Sie haben herausgefunden, dass der Wodkaverkauf in Russland zwischen 2001 und 2007 um 15 Prozent gesunken ist. Woran liegt das?
Das beliebteste Getränk ist heute Bier und nicht mehr Wodka. Gerade bei Jüngeren gibt es da einen Wandel. In Deutschland ist es umgekehrt: Dort gilt Bier als Traditionsgetränk und die Jüngeren greifen statt zum Bier eher zu Wodka. Ich denke, dies liegt besonders an der Globalisierung, die in beiden Ländern spürbar ist. Ein weiterer Grund: Die Russen haben heute mehr Geld. Sie können sich auch einen teureren Whisky oder einen Wein aus Deutschland leisten.

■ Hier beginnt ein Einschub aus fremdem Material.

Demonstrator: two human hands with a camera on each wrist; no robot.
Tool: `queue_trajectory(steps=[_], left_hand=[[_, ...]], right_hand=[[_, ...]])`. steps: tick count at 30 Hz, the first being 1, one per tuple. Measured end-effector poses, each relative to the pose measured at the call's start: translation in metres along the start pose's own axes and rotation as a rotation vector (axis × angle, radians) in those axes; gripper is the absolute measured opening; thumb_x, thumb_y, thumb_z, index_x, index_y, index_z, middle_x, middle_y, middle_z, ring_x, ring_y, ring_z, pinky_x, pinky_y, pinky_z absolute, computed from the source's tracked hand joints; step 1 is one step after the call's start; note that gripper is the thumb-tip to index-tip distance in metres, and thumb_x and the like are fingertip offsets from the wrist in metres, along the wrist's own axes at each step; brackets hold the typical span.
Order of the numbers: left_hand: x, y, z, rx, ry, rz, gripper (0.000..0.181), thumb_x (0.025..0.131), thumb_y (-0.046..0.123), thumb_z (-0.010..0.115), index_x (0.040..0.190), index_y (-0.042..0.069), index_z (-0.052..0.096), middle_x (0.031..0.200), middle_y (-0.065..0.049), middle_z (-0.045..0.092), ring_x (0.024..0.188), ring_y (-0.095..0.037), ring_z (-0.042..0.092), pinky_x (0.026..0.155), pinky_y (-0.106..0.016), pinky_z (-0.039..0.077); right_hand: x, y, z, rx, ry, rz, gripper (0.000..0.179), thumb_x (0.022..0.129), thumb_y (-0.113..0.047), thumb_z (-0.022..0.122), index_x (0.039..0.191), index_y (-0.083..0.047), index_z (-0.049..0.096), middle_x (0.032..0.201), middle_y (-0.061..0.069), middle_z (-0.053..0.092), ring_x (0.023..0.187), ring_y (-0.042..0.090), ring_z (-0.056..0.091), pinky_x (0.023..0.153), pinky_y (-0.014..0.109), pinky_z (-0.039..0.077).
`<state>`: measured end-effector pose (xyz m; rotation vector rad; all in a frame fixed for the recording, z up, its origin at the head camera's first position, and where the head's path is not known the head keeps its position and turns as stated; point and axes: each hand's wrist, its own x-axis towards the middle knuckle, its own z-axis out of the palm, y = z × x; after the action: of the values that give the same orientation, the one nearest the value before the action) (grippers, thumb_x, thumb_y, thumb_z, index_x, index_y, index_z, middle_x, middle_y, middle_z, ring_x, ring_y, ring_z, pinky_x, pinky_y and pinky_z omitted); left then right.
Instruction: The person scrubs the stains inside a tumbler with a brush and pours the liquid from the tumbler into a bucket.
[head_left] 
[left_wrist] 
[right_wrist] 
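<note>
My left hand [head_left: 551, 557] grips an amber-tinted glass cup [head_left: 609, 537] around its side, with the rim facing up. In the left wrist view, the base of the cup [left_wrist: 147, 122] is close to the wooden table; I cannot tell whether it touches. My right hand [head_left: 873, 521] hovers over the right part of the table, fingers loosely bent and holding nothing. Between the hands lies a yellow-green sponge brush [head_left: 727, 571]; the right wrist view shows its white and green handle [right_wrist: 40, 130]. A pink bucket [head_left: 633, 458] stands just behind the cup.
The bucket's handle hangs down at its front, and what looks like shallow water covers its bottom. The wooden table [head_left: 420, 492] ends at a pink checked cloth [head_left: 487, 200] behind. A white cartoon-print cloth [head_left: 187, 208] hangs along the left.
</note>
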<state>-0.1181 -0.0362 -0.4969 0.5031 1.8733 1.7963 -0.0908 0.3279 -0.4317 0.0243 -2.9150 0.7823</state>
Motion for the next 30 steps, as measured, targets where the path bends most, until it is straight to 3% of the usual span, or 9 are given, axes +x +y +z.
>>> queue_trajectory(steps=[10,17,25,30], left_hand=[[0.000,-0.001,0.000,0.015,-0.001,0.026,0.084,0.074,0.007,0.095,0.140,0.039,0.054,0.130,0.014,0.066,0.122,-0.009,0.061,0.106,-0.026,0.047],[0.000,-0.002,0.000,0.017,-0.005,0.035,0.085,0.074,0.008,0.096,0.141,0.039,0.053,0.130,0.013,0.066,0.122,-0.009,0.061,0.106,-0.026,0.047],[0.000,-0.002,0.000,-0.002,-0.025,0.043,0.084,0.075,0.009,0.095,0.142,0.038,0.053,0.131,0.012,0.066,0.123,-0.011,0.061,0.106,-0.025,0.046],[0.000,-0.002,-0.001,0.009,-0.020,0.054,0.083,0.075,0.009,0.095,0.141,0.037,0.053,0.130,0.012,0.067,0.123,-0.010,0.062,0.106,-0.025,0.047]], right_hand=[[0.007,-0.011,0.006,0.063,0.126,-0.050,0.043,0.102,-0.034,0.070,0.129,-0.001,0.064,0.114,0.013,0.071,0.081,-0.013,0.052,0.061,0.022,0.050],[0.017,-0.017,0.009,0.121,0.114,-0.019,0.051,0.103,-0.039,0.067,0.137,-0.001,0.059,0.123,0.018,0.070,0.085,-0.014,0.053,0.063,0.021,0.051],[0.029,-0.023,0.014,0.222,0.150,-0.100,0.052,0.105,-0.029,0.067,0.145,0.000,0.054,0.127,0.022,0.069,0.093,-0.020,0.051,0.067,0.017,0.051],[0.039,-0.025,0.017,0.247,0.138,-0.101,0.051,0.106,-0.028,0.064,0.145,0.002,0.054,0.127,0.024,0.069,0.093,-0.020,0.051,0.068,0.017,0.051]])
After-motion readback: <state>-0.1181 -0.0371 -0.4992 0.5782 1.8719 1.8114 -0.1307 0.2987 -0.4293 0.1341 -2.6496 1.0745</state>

Hochwertige Wodkasorten werden allerdings wieder stärker nachgefragt, während viele kleine Marken verschwinden. Das ist einfach Kapitalismus. Für Edelmarken wird es weiter aufwärts gehen. Ohnehin werden die Russen nicht aufhören, Wodka zu trinken.

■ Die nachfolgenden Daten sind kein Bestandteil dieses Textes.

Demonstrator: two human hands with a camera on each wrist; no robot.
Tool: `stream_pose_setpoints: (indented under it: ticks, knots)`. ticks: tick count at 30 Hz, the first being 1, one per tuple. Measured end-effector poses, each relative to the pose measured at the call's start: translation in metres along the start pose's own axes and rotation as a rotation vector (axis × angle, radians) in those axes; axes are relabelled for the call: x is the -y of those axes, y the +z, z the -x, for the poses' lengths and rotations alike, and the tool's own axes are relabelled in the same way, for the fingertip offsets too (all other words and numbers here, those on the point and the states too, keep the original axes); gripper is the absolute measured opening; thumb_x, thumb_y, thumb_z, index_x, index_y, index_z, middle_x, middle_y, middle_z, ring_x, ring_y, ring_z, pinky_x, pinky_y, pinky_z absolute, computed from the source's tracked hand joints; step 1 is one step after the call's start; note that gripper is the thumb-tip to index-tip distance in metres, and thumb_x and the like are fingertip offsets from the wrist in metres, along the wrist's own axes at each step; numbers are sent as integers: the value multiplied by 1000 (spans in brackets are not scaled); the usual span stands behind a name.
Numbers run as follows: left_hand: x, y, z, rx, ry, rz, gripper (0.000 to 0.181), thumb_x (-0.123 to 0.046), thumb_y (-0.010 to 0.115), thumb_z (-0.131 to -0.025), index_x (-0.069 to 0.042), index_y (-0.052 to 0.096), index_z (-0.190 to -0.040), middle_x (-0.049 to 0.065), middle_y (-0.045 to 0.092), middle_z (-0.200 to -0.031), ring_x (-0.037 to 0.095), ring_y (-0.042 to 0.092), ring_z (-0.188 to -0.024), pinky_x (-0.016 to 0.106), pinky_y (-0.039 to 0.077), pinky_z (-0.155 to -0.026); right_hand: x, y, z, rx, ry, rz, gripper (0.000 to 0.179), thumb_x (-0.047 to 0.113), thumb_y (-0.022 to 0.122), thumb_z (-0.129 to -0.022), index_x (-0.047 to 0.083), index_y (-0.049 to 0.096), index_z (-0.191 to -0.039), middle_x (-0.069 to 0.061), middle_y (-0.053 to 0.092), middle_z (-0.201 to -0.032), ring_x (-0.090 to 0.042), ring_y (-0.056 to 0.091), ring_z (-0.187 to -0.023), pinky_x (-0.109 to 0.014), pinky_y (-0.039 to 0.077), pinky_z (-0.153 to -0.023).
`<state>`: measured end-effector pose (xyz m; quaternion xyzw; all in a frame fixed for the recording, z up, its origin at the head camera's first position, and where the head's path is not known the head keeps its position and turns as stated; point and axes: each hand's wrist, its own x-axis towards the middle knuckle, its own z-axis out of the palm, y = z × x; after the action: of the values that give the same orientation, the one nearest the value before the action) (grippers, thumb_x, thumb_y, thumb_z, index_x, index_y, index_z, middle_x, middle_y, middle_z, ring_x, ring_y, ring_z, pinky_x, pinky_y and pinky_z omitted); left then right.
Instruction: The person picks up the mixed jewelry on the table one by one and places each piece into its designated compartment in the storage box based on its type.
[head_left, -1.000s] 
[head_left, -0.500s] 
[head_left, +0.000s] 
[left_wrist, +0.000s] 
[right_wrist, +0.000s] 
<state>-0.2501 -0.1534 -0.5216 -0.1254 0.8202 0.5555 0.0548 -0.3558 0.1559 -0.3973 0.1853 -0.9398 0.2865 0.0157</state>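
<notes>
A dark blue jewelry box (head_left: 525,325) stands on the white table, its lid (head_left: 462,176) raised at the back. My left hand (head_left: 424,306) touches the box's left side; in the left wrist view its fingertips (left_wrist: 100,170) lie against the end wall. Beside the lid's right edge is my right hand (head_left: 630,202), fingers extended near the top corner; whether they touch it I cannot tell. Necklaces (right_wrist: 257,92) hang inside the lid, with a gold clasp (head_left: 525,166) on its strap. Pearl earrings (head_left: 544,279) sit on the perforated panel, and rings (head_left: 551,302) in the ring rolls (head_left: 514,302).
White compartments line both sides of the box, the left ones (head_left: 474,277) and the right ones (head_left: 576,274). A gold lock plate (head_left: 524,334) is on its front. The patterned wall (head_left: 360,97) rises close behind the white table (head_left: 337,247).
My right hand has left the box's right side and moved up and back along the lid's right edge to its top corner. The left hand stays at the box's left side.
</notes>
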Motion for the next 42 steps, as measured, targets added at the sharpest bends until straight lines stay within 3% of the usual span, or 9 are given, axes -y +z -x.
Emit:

Verraten Sie doch mal einen Trick, wie jemand, der nicht ganz so trinkfest ist, Wodka am besten verträgt.
Bathon: Es sollte unbedingt mehr als nur Wodka auf dem Tisch stehen. Beilagen sind wichtig: Gurken, Oliven, Tomaten, Käse und Wurst. Auch Säfte sind erlaubt, aber Finger weg von anderem Alkohol. Wichtig ist natürlich eine feste Basis im Magen. Wenn ich merke, dass ich an mein Limit komme, leere ich das Glas nicht ganz, sondern lasse einen kleinen Rest übrig, der bei der nächsten Runde einfach wieder aufgefüllt wird. Und falls ich genug habe, kann ich auch sagen: "Es reicht", ohne dass der Gastgeber beleidigt ist. Das machen Russen ganz genau so. Auch sie sind nicht alle gleich trinkfest.
Mal ehrlich: Wie viel Wodka haben Sie für die Recherche getrunken?

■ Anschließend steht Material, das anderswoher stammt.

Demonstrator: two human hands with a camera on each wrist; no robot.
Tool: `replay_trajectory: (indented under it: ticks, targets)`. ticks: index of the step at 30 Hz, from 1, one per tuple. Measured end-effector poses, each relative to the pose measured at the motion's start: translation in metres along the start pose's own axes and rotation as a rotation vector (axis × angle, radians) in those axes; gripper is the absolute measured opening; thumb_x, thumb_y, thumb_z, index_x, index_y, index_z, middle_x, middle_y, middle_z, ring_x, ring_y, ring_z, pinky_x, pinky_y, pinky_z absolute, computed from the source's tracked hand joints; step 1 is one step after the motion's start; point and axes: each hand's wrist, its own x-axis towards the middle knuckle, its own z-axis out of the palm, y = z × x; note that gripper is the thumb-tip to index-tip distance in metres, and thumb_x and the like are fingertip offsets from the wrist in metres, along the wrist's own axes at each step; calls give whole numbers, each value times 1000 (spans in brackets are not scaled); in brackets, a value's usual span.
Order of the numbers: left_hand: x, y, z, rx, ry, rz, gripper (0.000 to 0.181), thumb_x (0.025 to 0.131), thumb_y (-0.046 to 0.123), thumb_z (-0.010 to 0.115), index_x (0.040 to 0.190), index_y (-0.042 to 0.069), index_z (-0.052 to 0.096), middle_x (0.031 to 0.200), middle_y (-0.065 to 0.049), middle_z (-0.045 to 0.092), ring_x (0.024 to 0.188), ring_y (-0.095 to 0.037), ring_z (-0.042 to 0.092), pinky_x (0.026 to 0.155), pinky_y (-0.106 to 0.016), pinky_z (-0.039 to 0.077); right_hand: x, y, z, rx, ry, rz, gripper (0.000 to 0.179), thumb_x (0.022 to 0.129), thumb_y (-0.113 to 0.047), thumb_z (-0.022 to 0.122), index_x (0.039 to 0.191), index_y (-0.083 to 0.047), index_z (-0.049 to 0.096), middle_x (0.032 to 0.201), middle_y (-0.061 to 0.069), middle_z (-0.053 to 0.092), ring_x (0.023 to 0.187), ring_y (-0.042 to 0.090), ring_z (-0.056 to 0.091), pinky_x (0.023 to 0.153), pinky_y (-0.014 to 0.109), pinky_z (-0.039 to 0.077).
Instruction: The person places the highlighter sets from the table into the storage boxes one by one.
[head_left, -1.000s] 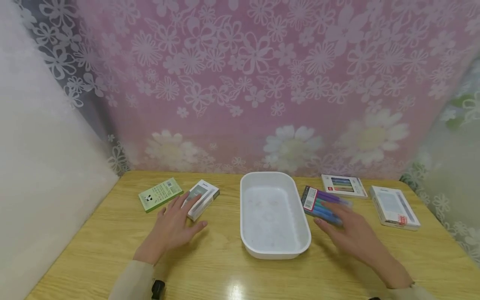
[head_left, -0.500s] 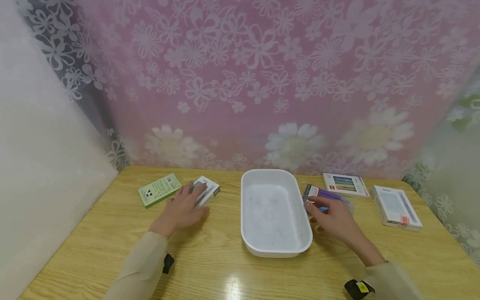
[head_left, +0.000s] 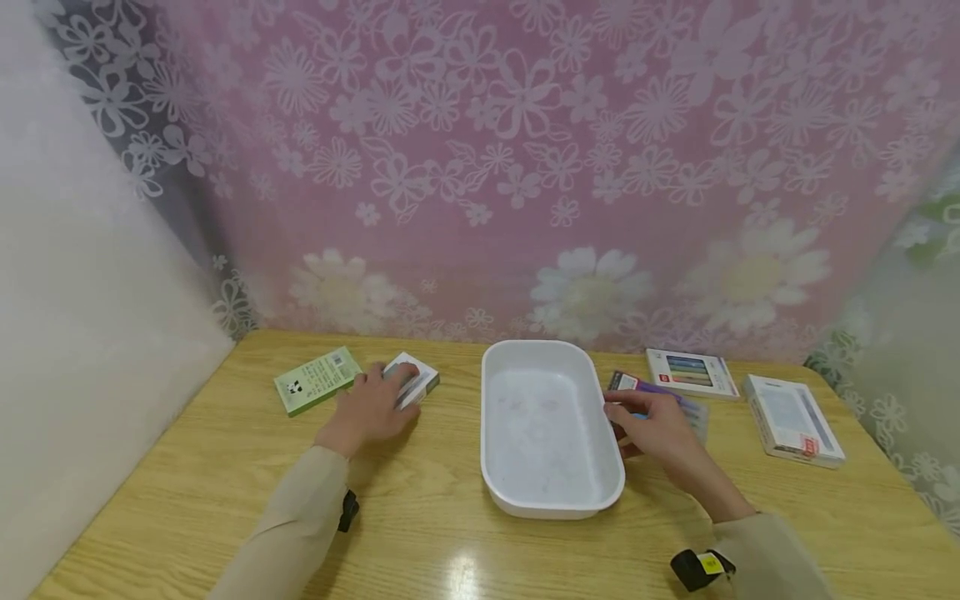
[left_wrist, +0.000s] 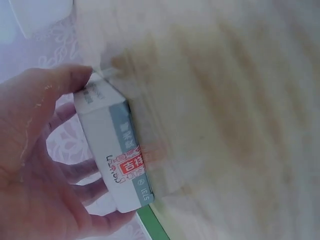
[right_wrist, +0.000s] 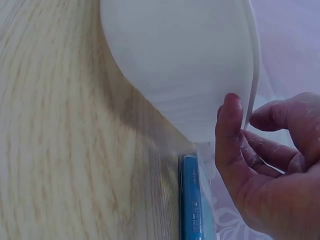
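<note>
White plastic tray: upright on the wooden table, between the hands; long axis from 12 to 6 o'clock in the head view, rounded corners at both ends.
Right hand: at the tray's 3 o'clock edge, thumb and fingers narrow about the rim; they appear to pinch it, though some fingertips are partly hidden.
Left hand: grips the white-and-grey cardboard box, thumb against one end, other fingers reaching behind.
White-and-grey cardboard box: between 9 and 10 o'clock of the tray, apart from it; long axis from 7 to 1 o'clock.
Pen pack, clear plastic with purple and blue pens: just beside the tray near 3 o'clock, partly under the right hand.
Tray risk: a pull toward 3 o'clock could drive it into the pen pack; lifting by one edge could tip it.
Box risk: a loose thumb could let it slip, and a push toward 9 o'clock could knock the flat green cardboard box beside it.
</note>
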Motion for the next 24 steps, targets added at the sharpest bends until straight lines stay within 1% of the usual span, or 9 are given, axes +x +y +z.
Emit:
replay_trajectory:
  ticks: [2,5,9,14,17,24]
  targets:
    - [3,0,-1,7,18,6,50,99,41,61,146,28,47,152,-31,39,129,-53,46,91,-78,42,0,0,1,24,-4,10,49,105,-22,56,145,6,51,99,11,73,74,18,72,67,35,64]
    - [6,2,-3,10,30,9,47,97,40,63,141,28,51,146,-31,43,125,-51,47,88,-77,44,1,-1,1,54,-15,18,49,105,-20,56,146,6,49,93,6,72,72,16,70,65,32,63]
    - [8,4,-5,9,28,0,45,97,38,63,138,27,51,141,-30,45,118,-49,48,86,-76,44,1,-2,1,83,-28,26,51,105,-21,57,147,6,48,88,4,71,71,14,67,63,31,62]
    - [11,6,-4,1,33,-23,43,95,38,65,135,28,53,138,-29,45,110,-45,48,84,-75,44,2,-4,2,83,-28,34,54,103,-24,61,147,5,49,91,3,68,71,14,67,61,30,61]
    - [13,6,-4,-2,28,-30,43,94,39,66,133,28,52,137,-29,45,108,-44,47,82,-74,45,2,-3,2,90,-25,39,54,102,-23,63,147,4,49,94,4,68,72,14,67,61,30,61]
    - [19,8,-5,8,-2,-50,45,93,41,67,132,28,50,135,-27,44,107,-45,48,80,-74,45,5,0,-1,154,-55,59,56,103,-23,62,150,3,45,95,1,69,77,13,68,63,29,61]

Bathon: Wie weit fasse ich nun die Recherche? Mit Freunden und zu besonderen Anlässen wie Geburtstagen habe ich natürlich nur des Buches wegen getrunken, nicht weil es Spaß macht. Nein, im Ernst: Da lässt sich keine klare Grenze ziehen. Ich war seit dem Jahr 2000 zehn Mal in Russland, zum Beispiel bei der Verwandtschaft meiner Ehefrau. Da habe ich viele Informationen gesammelt - und praktische Erfahrungen.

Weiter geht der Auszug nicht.